> _Aim of the exercise_
Everything from the line with "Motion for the" down to the last line of the material below must be written out exactly. Leave out all other lines.

> _Information shown_
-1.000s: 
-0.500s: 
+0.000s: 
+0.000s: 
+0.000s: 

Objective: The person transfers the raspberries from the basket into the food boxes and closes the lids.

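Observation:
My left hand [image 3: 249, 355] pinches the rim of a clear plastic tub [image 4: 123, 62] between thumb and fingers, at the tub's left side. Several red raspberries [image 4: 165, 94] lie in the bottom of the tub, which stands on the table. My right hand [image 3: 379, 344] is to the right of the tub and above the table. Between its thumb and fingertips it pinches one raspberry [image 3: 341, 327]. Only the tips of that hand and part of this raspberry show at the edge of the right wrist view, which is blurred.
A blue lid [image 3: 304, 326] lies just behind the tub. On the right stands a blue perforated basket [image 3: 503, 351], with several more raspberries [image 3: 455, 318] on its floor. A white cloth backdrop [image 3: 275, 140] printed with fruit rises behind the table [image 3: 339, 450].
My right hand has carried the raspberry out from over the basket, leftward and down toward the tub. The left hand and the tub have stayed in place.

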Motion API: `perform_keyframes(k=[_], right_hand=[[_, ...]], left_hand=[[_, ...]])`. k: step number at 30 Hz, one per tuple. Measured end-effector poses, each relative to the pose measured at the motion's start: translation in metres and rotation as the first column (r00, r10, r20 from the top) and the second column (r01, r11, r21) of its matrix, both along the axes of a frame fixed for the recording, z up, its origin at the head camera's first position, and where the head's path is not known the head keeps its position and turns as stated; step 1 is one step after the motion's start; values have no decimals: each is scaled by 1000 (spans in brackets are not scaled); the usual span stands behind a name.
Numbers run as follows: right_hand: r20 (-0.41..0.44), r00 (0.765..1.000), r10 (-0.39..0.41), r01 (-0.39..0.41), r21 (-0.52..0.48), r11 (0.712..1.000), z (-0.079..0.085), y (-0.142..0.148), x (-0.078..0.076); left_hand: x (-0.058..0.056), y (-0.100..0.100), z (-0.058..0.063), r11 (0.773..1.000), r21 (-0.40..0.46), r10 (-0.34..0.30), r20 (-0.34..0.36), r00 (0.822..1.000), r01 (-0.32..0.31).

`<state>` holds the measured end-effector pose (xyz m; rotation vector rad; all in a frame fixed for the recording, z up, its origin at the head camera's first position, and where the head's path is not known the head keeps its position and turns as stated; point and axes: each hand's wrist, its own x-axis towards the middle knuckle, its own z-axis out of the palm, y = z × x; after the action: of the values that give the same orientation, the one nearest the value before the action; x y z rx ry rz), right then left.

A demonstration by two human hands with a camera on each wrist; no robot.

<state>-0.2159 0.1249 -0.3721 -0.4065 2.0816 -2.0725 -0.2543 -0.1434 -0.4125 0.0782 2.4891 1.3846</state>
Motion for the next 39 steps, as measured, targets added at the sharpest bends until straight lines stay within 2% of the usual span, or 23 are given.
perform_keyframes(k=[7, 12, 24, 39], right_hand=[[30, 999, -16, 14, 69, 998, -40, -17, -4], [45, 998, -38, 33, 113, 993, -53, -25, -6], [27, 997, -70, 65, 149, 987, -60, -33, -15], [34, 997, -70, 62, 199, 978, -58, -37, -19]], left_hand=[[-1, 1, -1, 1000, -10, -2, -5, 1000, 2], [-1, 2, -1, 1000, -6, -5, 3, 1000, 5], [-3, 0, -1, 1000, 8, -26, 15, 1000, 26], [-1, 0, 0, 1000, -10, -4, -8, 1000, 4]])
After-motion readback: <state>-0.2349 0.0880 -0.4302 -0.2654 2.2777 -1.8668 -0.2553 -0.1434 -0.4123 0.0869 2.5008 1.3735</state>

> _Finished exercise_
Motion for the next 39 steps, as measured, targets added at the sharpest bends until straight lines stay within 2% of the usual span, or 23 are given.
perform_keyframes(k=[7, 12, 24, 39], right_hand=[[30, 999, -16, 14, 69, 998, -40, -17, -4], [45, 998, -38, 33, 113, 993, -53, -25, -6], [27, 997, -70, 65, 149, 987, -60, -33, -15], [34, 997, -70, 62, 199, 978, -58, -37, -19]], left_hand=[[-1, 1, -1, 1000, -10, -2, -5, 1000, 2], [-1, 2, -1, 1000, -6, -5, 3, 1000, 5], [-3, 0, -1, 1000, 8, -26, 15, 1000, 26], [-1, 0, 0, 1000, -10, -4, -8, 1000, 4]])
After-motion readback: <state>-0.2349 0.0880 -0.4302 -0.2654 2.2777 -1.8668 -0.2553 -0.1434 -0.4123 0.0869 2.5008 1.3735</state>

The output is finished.